Transcribe the listing exactly, skipping every picture.

START Collected data

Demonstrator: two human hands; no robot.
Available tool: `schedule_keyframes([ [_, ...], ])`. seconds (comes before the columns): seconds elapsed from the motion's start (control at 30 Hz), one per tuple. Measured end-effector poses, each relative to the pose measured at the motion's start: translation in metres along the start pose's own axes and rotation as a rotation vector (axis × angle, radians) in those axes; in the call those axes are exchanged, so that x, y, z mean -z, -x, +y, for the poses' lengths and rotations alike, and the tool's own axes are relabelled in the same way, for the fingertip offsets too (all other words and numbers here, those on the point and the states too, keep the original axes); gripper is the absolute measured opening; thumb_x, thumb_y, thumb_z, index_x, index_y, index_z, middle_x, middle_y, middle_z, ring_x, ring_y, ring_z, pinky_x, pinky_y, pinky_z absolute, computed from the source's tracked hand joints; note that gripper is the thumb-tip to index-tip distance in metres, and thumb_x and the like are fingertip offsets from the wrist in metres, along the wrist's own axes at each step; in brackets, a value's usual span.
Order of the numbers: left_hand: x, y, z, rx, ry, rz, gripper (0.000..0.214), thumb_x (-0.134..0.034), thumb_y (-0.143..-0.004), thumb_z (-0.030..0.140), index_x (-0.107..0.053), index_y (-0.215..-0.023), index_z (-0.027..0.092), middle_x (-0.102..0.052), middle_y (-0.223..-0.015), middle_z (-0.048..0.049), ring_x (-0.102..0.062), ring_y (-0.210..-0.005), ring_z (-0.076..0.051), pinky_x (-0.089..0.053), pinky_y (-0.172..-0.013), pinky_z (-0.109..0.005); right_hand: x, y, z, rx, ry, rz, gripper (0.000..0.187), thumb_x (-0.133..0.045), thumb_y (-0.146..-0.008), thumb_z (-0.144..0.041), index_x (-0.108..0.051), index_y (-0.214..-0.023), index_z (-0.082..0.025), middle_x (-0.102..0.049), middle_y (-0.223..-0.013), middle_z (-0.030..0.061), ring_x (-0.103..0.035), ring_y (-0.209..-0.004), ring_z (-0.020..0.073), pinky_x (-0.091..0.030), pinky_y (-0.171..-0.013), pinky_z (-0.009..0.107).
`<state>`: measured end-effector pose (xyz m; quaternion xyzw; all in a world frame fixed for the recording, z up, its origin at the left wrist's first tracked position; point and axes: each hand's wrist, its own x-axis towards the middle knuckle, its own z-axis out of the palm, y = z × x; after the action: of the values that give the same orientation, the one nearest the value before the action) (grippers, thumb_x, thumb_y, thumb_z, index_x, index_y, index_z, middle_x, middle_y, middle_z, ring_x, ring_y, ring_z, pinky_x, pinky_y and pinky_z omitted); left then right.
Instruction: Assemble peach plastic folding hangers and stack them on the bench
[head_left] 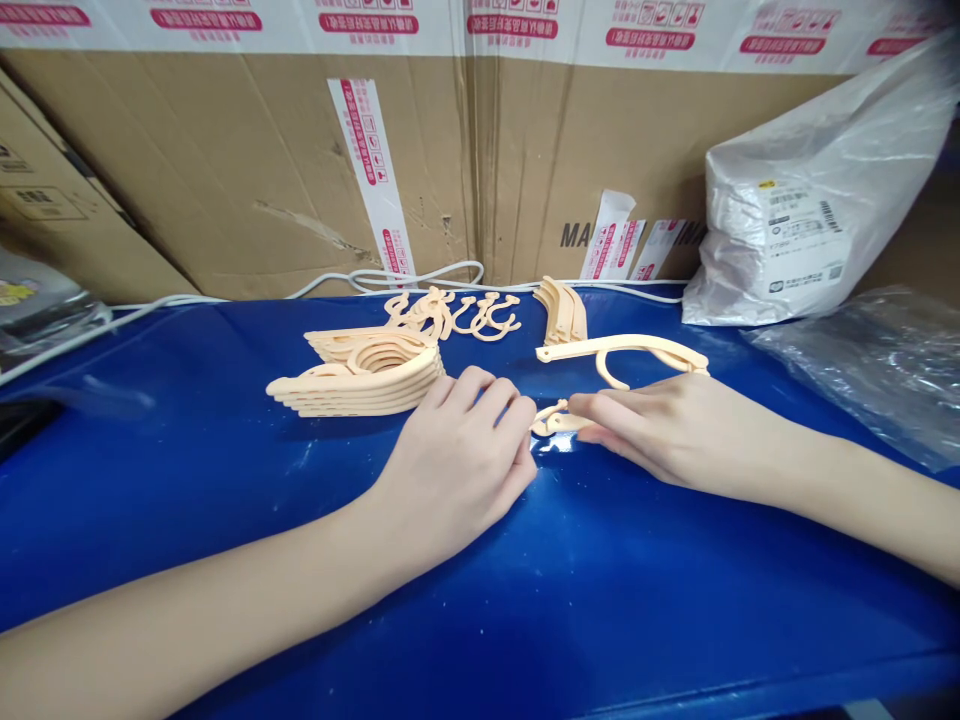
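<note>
My left hand (469, 450) is closed, its fingertips mostly hidden, at the left end of a small cream plastic folding hanger (559, 424). From the other side, my right hand (667, 430) pinches the same hanger between thumb and fingers; part of its hook and a pivot end show between the hands. Just behind my right hand lies another hanger (622, 347), with a curved arm and a hook. To the left, beyond my left hand, is a stack of folded cream hangers (360, 385).
Loose hooks (487, 315) and a small pile of hanger arms (562, 312) lie at the back of the blue table (480, 620). A white cable (420, 278) runs before cardboard boxes (262, 160). A white parcel bag (795, 210) and clear plastic (877, 370) are at right.
</note>
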<state>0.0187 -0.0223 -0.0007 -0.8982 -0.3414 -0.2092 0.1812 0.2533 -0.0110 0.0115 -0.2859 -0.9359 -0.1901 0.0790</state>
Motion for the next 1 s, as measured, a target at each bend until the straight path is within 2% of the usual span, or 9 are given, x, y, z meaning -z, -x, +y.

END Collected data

**Task output:**
Demonstrator: two human hands; no robot.
Available tool: `schedule_keyframes([ [_, ...], ])`. seconds (comes before the columns): seconds elapsed from the motion's start (control at 30 Hz), one per tuple. Measured end-effector poses, each relative to the pose measured at the motion's start: translation in metres along the start pose's own axes and rotation as a rotation vector (axis × angle, radians) in those axes; in the call those axes are exchanged, so that x, y, z mean -z, -x, +y, for the poses' lengths and rotations alike, and the tool's own axes are relabelled in the same way, for the fingertip offsets too (all other words and numbers here, those on the point and the states too, keep the original axes); gripper is the absolute measured opening; thumb_x, thumb_y, thumb_z, index_x, index_y, index_z, middle_x, middle_y, middle_z, ring_x, ring_y, ring_z, pinky_x, pinky_y, pinky_z absolute, computed from the source's tracked hand joints; note that gripper is the thumb-tip to index-tip distance in metres, and thumb_x and the like are fingertip offsets from the wrist in metres, along the wrist's own axes at each step; in brackets, a value's usual span.
Order of the numbers: left_hand: x, y, z, rx, ry, rz, gripper (0.000..0.214), thumb_x (-0.134..0.034), thumb_y (-0.143..-0.004), thumb_z (-0.030..0.140), index_x (-0.107..0.053), index_y (-0.215..-0.023), index_z (-0.027..0.092), middle_x (-0.102..0.052), middle_y (-0.223..-0.015), middle_z (-0.048..0.049), ring_x (-0.102..0.062), ring_y (-0.210..-0.005), ring_z (-0.076..0.051), pinky_x (-0.089..0.053), pinky_y (-0.172..-0.013), pinky_z (-0.109..0.005); right_hand: x, y, z, rx, ry, rz, gripper (0.000..0.187), thumb_x (-0.133..0.045), thumb_y (-0.146..-0.008), thumb_z (-0.144..0.041), index_x (-0.108..0.051), index_y (-0.214..-0.023), index_z (-0.082..0.025), middle_x (-0.102..0.049), middle_y (-0.223..-0.013), middle_z (-0.030..0.061), ring_x (-0.103..0.035), ring_y (-0.209..-0.004), ring_z (-0.020..0.073), pinky_x (-0.091..0.030), pinky_y (-0.171..-0.013), pinky_z (-0.009..0.107).
`<state>`: measured end-effector pose (xyz m; quaternion xyzw; all in a world frame fixed for the recording, z up, its origin at the left wrist's first tracked position; point and axes: each hand's wrist, its own x-axis towards the middle knuckle, its own z-axis out of the palm, y = z × x; after the action: of the values that give the same orientation, the one nearest the value before the action) (grippers, thumb_x, thumb_y, thumb_z, index_x, index_y, index_z, middle_x, middle_y, middle_z, ring_x, ring_y, ring_z, pinky_x, pinky_y and pinky_z omitted); left then right.
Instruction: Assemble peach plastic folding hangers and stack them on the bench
[head_left] 
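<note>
My left hand (469, 450) is closed, its fingertips mostly hidden, at the left end of a small cream plastic folding hanger (559, 424). From the other side, my right hand (667, 430) pinches the same hanger between thumb and fingers; part of its hook and a pivot end show between the hands. Just behind my right hand lies another hanger (622, 347), with a curved arm and a hook. To the left, beyond my left hand, is a stack of folded cream hangers (360, 385).
Loose hooks (487, 315) and a small pile of hanger arms (562, 312) lie at the back of the blue table (480, 620). A white cable (420, 278) runs before cardboard boxes (262, 160). A white parcel bag (795, 210) and clear plastic (877, 370) are at right.
</note>
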<state>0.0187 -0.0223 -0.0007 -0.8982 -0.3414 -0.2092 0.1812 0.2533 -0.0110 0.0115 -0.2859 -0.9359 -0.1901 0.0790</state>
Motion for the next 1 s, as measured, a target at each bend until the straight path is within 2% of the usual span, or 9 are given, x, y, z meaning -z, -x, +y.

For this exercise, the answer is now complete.